Return the lines below that carry the word "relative".

■ Records for this exercise ■
:::

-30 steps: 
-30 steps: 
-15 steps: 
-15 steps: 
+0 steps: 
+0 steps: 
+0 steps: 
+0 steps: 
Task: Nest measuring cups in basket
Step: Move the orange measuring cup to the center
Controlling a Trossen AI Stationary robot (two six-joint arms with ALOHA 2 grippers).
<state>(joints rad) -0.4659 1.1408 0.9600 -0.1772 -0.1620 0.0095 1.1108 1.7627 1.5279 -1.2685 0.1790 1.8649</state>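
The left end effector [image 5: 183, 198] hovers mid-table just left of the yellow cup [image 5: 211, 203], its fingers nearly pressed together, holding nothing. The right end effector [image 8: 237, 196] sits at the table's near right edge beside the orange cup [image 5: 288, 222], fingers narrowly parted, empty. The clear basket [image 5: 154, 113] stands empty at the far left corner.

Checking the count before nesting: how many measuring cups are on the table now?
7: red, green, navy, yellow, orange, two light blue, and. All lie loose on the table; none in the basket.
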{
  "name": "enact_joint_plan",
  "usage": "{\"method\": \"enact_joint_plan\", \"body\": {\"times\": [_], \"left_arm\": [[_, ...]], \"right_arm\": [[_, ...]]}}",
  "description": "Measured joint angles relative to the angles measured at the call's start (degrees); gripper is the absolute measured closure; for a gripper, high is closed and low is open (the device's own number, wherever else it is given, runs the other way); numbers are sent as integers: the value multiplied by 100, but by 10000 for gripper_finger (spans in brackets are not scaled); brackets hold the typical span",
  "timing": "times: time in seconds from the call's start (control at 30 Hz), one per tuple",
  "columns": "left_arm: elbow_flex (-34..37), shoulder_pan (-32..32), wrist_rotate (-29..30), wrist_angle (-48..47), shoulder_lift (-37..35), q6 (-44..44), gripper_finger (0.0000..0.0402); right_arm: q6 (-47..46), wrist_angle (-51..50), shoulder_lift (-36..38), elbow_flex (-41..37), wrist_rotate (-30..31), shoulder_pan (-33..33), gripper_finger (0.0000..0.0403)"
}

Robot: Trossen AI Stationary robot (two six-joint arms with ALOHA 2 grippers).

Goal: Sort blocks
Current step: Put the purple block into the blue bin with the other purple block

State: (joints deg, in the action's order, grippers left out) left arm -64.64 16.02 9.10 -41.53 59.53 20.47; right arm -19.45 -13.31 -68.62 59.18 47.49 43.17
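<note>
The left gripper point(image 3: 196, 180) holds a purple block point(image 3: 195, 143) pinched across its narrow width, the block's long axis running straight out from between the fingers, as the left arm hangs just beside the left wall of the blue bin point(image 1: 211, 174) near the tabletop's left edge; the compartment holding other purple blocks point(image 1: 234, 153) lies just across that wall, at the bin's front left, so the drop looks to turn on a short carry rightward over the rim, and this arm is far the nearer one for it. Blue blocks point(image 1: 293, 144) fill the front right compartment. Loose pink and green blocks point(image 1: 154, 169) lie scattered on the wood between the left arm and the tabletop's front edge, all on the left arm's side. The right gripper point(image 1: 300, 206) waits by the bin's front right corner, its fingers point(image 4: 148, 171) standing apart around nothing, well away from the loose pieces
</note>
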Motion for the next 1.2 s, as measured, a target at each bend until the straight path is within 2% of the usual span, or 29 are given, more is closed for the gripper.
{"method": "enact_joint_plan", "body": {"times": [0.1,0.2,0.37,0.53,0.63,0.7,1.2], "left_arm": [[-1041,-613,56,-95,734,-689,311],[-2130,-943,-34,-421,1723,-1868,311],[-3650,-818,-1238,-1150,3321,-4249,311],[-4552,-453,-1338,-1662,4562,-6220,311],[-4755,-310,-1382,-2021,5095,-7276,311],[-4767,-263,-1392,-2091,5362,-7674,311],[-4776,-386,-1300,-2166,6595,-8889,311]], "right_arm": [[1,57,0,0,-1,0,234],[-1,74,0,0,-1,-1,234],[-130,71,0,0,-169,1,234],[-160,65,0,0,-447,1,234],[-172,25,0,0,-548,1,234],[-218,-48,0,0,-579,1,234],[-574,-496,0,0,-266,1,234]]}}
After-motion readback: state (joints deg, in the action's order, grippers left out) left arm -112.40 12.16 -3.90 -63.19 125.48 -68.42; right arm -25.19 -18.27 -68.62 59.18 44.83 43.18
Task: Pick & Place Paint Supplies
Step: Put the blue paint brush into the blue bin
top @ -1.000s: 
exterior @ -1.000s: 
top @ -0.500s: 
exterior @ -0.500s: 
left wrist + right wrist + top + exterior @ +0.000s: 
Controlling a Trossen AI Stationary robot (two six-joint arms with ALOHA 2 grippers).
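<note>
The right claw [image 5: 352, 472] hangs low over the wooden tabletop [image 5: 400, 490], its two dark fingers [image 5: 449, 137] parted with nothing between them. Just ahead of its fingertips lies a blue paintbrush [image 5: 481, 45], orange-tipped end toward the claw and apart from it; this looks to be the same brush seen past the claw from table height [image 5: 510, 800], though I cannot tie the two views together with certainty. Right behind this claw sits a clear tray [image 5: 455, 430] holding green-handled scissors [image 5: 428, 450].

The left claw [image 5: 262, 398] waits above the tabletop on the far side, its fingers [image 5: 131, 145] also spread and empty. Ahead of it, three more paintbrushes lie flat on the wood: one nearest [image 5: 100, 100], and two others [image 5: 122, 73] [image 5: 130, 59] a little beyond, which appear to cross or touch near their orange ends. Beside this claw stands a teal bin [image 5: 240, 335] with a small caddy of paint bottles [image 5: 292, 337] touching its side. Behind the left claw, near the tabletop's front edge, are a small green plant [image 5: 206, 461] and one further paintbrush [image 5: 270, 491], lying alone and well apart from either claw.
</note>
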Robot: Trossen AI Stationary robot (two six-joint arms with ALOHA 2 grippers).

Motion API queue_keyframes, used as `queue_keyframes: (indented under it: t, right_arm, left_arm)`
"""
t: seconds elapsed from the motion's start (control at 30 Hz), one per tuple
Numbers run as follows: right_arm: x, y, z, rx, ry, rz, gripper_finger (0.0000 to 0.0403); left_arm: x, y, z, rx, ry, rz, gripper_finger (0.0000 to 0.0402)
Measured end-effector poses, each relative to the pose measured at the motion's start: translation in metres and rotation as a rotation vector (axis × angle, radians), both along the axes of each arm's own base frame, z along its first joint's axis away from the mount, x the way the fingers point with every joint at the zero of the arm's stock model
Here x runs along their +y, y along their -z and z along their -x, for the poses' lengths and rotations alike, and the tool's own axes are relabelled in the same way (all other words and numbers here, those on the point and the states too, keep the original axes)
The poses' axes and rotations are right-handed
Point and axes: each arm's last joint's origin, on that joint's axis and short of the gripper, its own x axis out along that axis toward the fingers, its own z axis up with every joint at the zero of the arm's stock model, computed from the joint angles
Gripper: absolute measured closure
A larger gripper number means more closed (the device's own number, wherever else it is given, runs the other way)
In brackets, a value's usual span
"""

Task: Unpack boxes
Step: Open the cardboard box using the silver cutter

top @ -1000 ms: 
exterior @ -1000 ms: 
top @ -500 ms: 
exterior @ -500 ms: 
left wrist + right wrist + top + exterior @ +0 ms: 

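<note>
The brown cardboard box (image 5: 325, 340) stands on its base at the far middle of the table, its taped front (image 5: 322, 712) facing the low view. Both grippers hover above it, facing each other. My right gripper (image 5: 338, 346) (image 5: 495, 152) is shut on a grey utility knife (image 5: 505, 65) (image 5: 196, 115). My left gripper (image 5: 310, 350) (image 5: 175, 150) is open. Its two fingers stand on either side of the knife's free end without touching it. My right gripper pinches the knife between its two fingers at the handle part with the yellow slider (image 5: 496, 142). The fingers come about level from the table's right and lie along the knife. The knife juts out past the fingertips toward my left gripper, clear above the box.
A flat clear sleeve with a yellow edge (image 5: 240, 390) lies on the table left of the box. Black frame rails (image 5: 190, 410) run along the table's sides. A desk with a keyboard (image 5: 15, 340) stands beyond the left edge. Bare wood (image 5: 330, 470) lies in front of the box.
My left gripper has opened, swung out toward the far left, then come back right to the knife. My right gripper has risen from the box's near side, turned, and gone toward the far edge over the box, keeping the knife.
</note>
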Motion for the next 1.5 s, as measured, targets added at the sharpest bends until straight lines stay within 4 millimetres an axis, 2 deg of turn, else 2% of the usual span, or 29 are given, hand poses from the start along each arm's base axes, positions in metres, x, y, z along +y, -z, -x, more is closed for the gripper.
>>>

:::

■ Answer box ■
  "description": "Measured joint angles relative to the angles measured at the call's start (degrees); gripper is the absolute measured closure; for a gripper, high is closed and low is open (the device's own number, wherever else it is given, runs the other way); numbers are sent as integers: the value multiplied by 100, but by 10000 for gripper_finger (spans in brackets are not scaled); brackets hold the typical span",
Measured end-effector poses, each relative to the pose measured at the motion's start: translation in metres and rotation as a rotation vector (axis × angle, radians), both along the axes of each arm's own base frame, z along its first joint's axis away from the mount, x the way the fingers point with every joint at the zero of the arm's stock model

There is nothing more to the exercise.